Tuesday, September 29, 2009

Rage, Rage Against the Dying of the Light, Carl Trueman

The whole article is worth reading. But a couple snippets:
Let me interject a clarification at this point lest I be misinterpreted as saying that mere Christianity is something wrong in itself, a matter to be despised. That is emphatically not what I am saying at all. Salvation does not depend upon the individual's possession of an elaborate doctrinal system or a profound grasp of intricate and complex theology. Yet this is not my point. What I am claiming is that mere Christianity, a Christianity which lacks this doctrinal elaboration, is an insufficient basis either for building a church or for guaranteeing the long-term stability of the tradition of the church, that is, the transmission from generation to generation and from place to place, of the faith once for all delivered to the saints.
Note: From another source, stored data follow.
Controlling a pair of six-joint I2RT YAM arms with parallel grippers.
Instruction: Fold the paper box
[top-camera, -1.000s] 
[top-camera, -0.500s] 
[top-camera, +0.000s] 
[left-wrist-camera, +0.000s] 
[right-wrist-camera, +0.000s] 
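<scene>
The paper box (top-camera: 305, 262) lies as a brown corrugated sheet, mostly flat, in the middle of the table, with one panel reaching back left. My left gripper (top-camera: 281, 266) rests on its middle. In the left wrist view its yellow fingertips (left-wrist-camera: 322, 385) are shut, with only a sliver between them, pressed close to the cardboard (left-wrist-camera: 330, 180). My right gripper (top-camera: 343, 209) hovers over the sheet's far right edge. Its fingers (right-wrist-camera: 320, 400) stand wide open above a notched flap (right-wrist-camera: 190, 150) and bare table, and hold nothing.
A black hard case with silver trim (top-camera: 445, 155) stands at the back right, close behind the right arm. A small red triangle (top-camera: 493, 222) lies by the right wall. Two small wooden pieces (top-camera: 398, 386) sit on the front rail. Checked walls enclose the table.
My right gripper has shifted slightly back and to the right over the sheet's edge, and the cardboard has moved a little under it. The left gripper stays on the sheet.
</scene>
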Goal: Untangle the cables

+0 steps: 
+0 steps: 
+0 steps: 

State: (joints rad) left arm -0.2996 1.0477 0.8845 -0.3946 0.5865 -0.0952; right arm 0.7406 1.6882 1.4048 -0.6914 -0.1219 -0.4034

What is disturbing is that the advocates of postmodern mere Christianity are not debating how much one must believe to be saved; they are actually proposing a manifesto for the life of the church as a whole, a somewhat more comprehensive and ambitious project. It is the validity of this that I question."

...
One cannot critique the inadequacies of the past until one has understood the past; one certainly should not abandon the past on the basis of a caricature; and the kind of historical misrepresentations which undergird certain postconservative analyses of the tradition stands at odds both with the possibility of such critique and with the claims of the very same people that we need to engage with tradition in order to meet the challenges of the contemporary world. Thus, let me put this as precisely as I can: the vigor of my criticism of such writers is provoked as much by their seriously problematic historiography as by any serious heterodoxy within their theology;"

...
The light may well by dying, but we will rage, rage against it; and be assured, we will never go gentle into that good night."
Carl Trueman, "Rage, Rage Against the Dying of the Light," WTJ 70 (2008): 1-18. (LINK)

Do not go gentle into that good night,
Old age should burn and rave at close of day;
Rage, rage against the dying of the light.